Transcribe the records below exactly as written, from the opening line through the line that contains "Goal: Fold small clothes".

▸ **Extracted data entries**
..........
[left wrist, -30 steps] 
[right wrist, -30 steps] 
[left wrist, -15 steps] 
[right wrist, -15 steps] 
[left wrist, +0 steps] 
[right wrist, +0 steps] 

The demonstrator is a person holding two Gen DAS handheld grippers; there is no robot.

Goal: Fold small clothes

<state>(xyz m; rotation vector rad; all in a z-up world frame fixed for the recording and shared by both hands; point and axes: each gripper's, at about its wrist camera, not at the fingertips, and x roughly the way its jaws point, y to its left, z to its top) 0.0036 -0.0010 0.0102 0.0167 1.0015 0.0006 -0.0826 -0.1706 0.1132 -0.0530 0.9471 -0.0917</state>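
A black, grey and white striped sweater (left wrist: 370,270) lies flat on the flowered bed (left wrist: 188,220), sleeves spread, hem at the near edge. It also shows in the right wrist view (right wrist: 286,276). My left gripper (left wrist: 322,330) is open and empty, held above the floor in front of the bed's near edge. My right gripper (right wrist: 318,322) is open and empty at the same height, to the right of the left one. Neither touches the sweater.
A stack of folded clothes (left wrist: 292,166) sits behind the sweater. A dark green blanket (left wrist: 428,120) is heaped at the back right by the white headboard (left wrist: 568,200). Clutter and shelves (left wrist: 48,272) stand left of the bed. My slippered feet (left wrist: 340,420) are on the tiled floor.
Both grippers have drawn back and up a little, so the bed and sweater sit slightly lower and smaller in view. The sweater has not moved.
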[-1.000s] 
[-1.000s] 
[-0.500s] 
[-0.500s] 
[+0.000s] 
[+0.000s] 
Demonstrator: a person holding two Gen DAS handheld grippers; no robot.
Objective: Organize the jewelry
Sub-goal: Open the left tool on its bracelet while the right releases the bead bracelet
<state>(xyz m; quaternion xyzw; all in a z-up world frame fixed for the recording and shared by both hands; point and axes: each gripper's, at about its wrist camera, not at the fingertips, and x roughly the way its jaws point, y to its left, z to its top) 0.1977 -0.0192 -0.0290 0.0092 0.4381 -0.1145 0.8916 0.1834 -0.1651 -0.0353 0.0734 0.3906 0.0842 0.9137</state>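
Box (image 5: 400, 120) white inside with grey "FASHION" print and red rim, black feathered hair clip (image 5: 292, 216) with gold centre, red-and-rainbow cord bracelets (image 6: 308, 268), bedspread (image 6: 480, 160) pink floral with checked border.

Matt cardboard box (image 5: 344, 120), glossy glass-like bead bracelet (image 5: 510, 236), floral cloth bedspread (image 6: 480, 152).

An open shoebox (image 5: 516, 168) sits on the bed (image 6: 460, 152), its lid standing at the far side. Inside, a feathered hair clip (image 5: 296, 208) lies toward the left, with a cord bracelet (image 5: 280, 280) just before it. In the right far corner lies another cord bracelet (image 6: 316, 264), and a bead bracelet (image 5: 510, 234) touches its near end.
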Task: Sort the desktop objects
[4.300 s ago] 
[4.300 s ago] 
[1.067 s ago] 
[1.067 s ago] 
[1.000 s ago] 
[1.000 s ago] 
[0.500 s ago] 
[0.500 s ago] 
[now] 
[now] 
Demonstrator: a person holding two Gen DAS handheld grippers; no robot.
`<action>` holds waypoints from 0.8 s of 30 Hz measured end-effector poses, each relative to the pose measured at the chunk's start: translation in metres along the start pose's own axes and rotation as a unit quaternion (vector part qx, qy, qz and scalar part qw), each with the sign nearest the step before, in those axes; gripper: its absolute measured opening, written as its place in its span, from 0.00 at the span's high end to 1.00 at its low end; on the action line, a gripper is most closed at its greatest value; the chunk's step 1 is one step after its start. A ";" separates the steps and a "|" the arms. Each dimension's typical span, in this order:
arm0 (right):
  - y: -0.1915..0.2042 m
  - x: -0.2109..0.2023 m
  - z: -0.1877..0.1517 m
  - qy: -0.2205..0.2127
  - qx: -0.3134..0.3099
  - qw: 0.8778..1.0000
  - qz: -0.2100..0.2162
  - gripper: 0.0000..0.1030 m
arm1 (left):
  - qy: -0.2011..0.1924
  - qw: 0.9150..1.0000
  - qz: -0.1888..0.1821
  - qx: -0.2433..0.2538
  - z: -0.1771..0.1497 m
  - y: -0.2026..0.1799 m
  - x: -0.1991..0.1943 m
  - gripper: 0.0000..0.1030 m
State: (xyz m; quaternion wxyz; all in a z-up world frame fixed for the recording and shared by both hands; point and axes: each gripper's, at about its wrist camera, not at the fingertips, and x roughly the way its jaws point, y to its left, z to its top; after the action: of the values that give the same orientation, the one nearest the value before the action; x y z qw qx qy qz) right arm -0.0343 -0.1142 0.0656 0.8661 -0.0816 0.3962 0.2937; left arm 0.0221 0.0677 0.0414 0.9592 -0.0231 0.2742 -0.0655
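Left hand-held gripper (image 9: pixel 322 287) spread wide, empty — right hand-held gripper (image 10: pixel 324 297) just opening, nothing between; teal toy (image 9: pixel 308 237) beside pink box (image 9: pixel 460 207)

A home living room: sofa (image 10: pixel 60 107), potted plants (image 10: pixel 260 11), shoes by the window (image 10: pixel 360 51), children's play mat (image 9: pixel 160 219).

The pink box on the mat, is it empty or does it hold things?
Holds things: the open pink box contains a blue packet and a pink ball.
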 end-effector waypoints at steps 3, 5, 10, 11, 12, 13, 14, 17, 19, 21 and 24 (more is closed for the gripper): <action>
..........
▸ **RESULT**
[left wrist, -30 steps] 
[right wrist, -30 steps] 
[left wrist, -15 steps] 
[right wrist, -15 steps] 
[left wrist, +0 steps] 
[right wrist, +0 steps] 

The demonstrator is a person holding two Gen DAS handheld grippers; there is no robot.

Goal: Fold small clothes

The output shown is complete.